Problem to work on:
Find how many lines of the entries contain the word "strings", then report that figure alone.

Records from a collection
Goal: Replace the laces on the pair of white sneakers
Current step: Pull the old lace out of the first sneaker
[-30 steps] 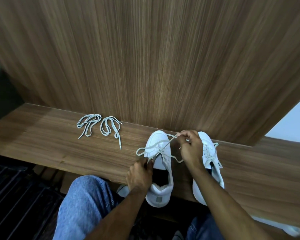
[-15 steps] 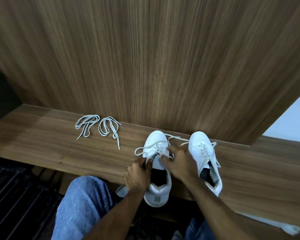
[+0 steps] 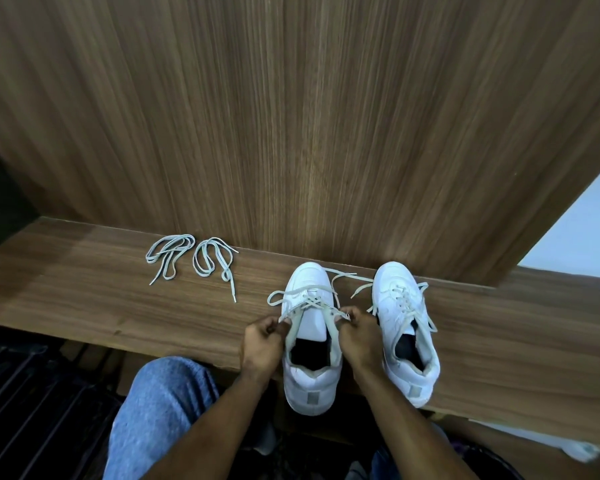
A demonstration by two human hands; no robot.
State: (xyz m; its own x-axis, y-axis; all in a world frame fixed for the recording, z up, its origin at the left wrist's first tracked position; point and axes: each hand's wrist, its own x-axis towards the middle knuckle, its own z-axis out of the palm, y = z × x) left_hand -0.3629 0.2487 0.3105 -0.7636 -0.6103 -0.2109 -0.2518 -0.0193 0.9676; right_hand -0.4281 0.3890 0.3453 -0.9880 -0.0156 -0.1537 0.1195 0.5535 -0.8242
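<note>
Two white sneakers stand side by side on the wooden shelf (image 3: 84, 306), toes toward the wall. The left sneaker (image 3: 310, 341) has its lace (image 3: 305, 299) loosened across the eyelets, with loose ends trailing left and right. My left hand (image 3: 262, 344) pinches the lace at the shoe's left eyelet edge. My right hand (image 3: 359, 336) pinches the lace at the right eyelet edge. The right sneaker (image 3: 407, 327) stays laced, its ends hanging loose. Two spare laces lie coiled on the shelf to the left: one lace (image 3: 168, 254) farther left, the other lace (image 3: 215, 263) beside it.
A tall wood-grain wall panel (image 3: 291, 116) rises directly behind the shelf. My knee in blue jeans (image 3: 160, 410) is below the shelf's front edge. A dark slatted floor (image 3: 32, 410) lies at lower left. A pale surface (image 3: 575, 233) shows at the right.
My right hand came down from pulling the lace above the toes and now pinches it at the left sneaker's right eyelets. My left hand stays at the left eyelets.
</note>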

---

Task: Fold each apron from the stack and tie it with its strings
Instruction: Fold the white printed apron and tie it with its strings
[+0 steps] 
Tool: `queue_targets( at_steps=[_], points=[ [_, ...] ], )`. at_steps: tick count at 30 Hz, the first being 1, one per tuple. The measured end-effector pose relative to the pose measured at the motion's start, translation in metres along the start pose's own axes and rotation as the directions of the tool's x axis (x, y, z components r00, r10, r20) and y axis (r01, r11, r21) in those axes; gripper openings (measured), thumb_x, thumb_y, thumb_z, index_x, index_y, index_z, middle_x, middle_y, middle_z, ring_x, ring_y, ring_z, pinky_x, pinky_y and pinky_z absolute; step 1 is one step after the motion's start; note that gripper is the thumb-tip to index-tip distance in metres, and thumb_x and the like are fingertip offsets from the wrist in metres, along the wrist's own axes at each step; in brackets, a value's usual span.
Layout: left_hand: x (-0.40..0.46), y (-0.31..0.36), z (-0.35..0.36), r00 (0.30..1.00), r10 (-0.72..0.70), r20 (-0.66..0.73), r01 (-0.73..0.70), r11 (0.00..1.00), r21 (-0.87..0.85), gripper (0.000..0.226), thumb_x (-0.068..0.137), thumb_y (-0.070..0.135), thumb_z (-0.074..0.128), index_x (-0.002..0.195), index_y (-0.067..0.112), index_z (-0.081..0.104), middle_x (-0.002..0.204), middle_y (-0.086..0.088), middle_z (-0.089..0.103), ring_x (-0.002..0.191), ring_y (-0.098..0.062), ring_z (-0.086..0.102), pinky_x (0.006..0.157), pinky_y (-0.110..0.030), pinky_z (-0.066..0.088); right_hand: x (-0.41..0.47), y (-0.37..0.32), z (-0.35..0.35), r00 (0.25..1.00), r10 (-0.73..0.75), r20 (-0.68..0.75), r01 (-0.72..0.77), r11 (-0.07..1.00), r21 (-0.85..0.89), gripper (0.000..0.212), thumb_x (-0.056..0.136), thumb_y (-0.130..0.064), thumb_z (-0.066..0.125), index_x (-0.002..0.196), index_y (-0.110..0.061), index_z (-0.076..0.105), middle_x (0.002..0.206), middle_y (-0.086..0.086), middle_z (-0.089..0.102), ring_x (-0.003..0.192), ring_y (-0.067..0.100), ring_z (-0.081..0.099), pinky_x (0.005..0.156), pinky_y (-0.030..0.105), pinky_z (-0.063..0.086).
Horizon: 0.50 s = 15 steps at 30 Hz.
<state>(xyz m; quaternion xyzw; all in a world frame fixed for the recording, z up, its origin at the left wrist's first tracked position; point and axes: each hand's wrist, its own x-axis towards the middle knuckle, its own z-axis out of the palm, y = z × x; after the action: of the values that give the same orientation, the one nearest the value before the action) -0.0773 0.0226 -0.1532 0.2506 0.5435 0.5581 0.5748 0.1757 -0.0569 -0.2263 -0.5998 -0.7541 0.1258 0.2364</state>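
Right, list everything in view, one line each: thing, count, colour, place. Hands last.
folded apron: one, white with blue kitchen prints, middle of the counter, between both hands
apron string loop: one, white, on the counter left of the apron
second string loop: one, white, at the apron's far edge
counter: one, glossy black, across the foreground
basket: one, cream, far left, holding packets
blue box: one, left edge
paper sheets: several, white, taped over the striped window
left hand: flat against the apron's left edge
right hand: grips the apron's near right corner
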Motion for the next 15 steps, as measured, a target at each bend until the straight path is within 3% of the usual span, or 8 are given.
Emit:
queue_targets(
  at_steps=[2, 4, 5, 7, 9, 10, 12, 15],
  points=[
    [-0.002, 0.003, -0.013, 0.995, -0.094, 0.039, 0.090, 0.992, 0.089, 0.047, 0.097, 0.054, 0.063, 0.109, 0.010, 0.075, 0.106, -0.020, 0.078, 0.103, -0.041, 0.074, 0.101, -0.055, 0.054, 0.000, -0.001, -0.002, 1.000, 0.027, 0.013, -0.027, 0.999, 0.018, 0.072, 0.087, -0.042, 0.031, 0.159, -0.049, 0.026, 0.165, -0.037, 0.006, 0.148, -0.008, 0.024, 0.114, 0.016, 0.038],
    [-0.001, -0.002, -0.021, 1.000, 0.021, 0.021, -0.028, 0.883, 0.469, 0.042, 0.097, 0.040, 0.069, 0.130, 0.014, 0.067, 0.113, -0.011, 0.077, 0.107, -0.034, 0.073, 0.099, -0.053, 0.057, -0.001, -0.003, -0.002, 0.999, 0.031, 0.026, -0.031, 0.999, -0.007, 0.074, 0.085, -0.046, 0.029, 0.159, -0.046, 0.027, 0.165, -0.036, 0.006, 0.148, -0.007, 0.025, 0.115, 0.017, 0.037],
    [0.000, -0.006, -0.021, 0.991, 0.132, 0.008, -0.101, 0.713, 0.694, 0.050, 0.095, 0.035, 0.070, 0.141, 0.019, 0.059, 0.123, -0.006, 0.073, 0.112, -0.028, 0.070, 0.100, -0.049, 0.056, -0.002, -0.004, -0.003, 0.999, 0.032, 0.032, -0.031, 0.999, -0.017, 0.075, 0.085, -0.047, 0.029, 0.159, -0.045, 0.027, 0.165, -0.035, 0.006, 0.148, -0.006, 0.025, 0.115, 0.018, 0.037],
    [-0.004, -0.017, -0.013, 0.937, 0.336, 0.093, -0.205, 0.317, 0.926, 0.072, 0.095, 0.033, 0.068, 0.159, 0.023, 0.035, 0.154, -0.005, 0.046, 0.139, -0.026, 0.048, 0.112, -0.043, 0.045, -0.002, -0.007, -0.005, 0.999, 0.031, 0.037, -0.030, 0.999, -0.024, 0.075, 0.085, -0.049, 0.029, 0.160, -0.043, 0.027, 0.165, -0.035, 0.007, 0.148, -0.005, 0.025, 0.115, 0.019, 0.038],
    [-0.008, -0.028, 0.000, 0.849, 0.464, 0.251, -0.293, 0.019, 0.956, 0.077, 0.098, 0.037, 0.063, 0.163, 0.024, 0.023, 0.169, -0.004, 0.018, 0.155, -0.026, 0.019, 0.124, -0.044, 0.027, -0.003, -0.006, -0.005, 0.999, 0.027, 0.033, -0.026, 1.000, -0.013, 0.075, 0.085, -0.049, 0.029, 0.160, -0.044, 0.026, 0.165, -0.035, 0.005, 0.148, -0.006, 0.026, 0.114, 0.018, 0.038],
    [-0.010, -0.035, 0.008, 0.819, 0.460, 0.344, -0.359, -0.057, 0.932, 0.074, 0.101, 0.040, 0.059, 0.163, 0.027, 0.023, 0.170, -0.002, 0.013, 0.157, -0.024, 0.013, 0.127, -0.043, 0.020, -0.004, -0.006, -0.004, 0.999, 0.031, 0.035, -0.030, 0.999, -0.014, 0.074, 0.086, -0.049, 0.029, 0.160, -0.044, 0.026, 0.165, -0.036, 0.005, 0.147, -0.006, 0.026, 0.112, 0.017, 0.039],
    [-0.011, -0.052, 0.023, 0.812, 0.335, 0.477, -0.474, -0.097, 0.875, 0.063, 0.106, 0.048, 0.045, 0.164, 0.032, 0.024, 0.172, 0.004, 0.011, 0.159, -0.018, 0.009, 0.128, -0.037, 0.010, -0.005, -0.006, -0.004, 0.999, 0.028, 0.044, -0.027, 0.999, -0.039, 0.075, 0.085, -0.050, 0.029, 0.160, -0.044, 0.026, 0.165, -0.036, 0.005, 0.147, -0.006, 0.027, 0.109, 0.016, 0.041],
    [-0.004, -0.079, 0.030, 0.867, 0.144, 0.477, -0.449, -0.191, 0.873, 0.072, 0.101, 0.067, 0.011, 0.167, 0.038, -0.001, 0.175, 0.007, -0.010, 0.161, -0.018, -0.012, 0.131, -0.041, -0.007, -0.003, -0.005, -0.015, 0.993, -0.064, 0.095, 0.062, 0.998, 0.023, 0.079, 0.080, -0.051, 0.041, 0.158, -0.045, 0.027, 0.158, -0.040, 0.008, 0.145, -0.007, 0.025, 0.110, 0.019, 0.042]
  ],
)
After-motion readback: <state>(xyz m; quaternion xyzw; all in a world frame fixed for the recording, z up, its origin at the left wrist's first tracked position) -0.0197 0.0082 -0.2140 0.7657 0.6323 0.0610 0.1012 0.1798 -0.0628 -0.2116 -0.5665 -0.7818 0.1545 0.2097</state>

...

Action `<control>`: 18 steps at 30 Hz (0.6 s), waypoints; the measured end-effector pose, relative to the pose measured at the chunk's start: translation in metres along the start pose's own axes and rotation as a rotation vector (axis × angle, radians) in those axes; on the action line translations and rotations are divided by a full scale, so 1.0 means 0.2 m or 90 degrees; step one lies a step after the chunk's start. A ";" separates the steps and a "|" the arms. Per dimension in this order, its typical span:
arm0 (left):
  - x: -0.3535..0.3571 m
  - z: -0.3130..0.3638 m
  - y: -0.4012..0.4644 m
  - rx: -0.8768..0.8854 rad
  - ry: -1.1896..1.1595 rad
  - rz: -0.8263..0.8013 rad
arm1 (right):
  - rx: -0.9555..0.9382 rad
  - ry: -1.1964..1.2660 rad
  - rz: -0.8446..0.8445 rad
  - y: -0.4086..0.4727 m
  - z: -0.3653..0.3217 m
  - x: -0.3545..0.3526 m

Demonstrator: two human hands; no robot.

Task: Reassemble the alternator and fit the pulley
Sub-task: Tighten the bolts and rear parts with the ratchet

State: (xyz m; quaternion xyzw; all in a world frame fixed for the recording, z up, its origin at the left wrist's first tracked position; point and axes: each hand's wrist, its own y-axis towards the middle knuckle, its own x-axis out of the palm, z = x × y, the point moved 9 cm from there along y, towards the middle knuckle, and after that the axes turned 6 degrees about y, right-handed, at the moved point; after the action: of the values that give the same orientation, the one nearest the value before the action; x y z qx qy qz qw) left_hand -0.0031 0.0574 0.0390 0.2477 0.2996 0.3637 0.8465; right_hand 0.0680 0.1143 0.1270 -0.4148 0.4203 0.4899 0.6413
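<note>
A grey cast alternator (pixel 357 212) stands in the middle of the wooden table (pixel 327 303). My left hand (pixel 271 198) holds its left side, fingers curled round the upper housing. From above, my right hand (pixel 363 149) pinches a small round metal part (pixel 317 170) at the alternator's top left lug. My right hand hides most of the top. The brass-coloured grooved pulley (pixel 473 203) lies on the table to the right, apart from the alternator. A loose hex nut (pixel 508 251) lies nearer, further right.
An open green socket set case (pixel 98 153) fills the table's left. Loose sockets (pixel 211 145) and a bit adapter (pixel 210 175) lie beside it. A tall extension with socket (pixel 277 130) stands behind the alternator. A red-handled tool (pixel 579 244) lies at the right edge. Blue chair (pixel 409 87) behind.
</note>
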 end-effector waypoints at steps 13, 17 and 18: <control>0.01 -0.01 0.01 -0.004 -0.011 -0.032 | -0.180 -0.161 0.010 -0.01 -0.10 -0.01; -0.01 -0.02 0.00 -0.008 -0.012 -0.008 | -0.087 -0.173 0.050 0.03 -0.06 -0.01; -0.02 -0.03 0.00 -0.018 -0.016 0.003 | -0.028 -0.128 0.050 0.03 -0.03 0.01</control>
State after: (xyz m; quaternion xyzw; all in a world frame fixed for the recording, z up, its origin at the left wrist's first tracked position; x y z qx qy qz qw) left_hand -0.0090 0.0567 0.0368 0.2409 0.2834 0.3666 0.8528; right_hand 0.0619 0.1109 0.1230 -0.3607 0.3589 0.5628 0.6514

Problem solution:
2